J Korean Med Assoc.  2013 Sep;56(9):762-770. 10.5124/jkma.2013.56.9.762.

Neurobiology, pharmacokinetics and pharmacodynamics of drug abuse

Affiliations
  • 1Department of Anesthesiology and Pain Medicine, Yonsei University College of Medicine, Seoul, Korea. hanesth@yuhs.ac.kr
  • 2Anesthesia and Pain Research Institute, Yonsei University College of Medicine, Seoul, Korea.

Abstract

All drugs of abuse, like neural rewarding behaviors such as sex and eating, increase extra-cellular dopamine (DA) levels in the nucleus accumbens (NA), which is a part of the common reward mesolimbic pathway from the ventral tegmental area (VTA) to the NA. As addiction progresses from initial use to obsessive compulsive use, the neurobiology shifts from a DA-based behavioral system to a predominantly glutamate-based one, still relying on DA. A DA release in the prefrontal cortex (PFC) and amygdala in the relapse stimulates glutamate transmission between the PFC and amygdala and glutamate release in the pathway from the PFC to the NA core, constituting a "final common pathway" for drug-seeking behavior. Dysfunction of critical PFC structures results in drug craving and impaired decision making. Inhalation and smoking are the routes of administration that allow the most rapid delivery of drugs to the brain, while intravenous injection maximizes the bioavailability of a drug. The pharmacokinetic properties of a drug that dispose the user to increased self-administration include rapid absorption, rapid entry into the central nervous system, high bioavailability, short half-life, small volume of distribution, and high free drug clearance. The pharmacokinetic properties associated with drug dependence are a long half-life, low free drug clearance, and presence of the drug at high enough concentrations and for a sufficient time to permit tolerance to develop. Pharmacokinetics and pharmacodynamics play an important role in predicting the dependence and abuse potential of drugs.

Keyword

Substance-related disorders; Dopamine; Neurobiology; Pharmacokinetics; Pharmacology

MeSH Terms

Absorption
Amygdala
Biological Availability
Brain
Central Nervous System
Decision Making
Dopamine
Drug-Seeking Behavior
Eating
Glutamic Acid
Half-Life
Inhalation
Injections, Intravenous
Neurobiology
Nucleus Accumbens
Prefrontal Cortex
Recurrence
Reward
Smoke
Smoking
Street Drugs
Substance-Related Disorders
Ventral Tegmental Area
Dopamine
Glutamic Acid
Smoke
Street Drugs

Figure

  • Figure 1 Models of the circuitry regulating the transition from psychostimulant reward to relapse. (A) Dopamine (DA) projections and how chronic psychostimulant use produces a transition from reliance on accumbens DA for drug reinforcement to reliance on the prefrontal and amygdale DA to trigger relapse, to DA in the caudate in regulating habit responding. (B) The circuitry in which DA projections are embedded that initiates relapse to drug-taking. DA input to the amygdala and prefrontal cortex is critical, as is the glutamatergic output from these regions to the NA. From Ross S, et al. Clin Neuropharmacol 2009;32:269-276, with permission from LWW [9].

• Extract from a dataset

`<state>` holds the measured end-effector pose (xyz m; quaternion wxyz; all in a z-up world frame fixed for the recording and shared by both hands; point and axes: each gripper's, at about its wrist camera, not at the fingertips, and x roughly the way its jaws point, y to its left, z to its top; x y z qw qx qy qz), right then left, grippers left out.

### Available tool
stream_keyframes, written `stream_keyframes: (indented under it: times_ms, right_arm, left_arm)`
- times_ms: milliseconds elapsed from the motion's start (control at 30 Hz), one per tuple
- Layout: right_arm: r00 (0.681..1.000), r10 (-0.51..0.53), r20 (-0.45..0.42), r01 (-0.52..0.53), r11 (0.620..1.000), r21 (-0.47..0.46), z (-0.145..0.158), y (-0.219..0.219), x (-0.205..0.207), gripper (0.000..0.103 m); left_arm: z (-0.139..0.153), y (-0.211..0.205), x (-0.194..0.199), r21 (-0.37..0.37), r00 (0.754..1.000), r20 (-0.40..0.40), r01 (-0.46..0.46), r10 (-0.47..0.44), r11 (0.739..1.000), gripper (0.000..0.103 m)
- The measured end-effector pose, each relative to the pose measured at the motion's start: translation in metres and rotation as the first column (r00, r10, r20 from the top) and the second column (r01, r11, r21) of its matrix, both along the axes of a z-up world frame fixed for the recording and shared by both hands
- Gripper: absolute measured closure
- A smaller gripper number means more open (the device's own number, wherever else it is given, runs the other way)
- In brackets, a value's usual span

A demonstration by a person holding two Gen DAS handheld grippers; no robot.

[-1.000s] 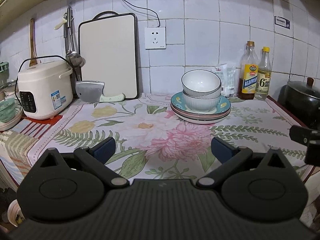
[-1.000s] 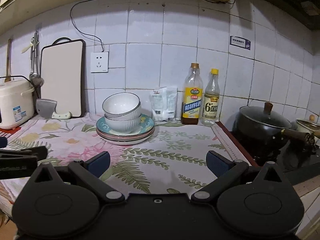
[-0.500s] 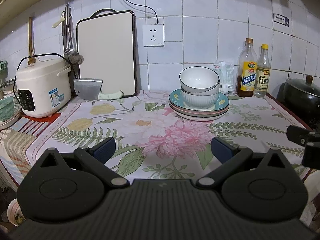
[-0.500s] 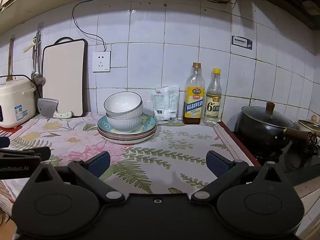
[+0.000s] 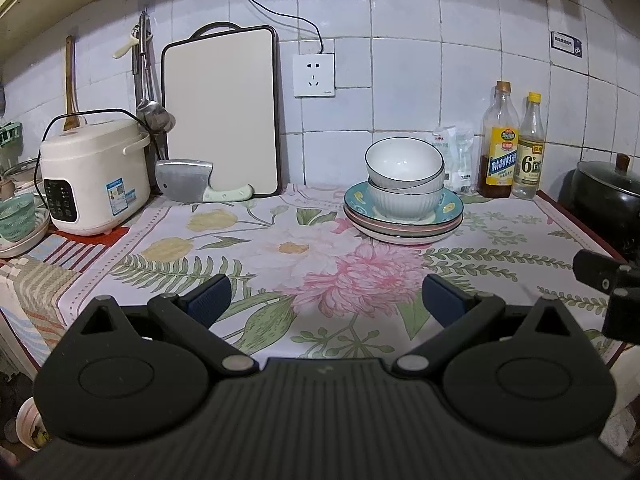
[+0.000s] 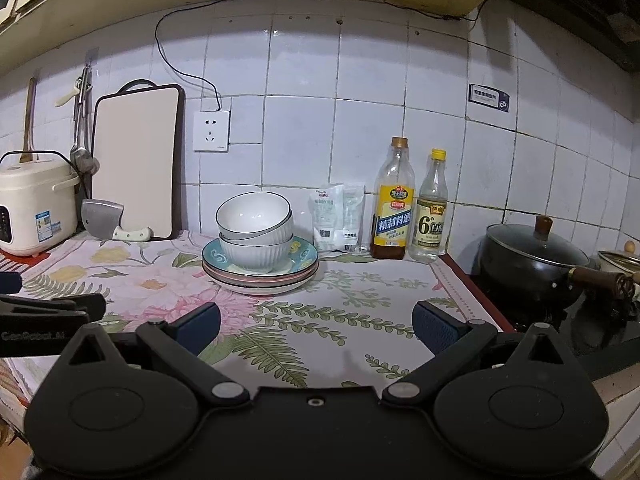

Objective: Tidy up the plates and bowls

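Two white bowls [image 5: 405, 178] [image 6: 255, 230] sit nested, the upper one tilted, on a stack of plates [image 5: 404, 226] [image 6: 260, 276] whose top plate is teal. The stack rests on the flowered cloth near the tiled wall. My left gripper [image 5: 325, 298] is open and empty, well in front of the stack and slightly left of it. My right gripper [image 6: 316, 326] is also open and empty, in front and to the right of the stack. Each gripper shows at the edge of the other's view.
A rice cooker [image 5: 94, 174], a cleaver [image 5: 192, 186] and a cutting board [image 5: 220, 112] line the back left. Two bottles [image 6: 412, 204] and a plastic bag [image 6: 336, 220] stand right of the stack. A black pot [image 6: 536, 264] sits on the stove at the right.
Both cameras have drawn back and risen slightly, so the stack sits a little lower in view. Nothing on the counter has moved and both grippers stay open.
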<state>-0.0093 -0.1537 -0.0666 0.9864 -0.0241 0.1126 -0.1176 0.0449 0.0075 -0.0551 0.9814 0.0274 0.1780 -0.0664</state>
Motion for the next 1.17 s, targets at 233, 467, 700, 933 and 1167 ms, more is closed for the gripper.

  • Figure 2 Addiction circuitry. (A) Schematic and oversimplified sagittal view of a brain depicting four circuits that are postulated to have key interdependent and overlapping roles in addiction: 1) reward prediction and the core substrates of pleasure (red) located in the nucleus accumbens (NA) and ventral pallidum (VP); 2) memory and learning, and the main substrate of conditioning (purple), located in the amygdala (Amyg) and hippocampus (HIP); 3) motivation, drive and salience evaluation (green) located in the orbitofrontal cortex (OFC); and 4) cognitive control (blue), in charge of restraining cravings, located in the prefrontal cortex (PFC) and anterior cingulate gyrus (ACG). (B) Hypothetical model of addiction as the result of impaired information processing within the reward network. Compared with the non-addicted state (left), the salience value of a drug (red) and its associated cues (purple) is enhanced in the addicted state (right), whereas the strength of inhibitory control is weakened (blue), setting up the stage for an unrestrained motivation (green) resulting in compulsive drug taking without regard to potentially catastrophic consequences. From Baler RD, et al. Trends Mol Med 2006;12:559-566, with permission from Elsevier [2].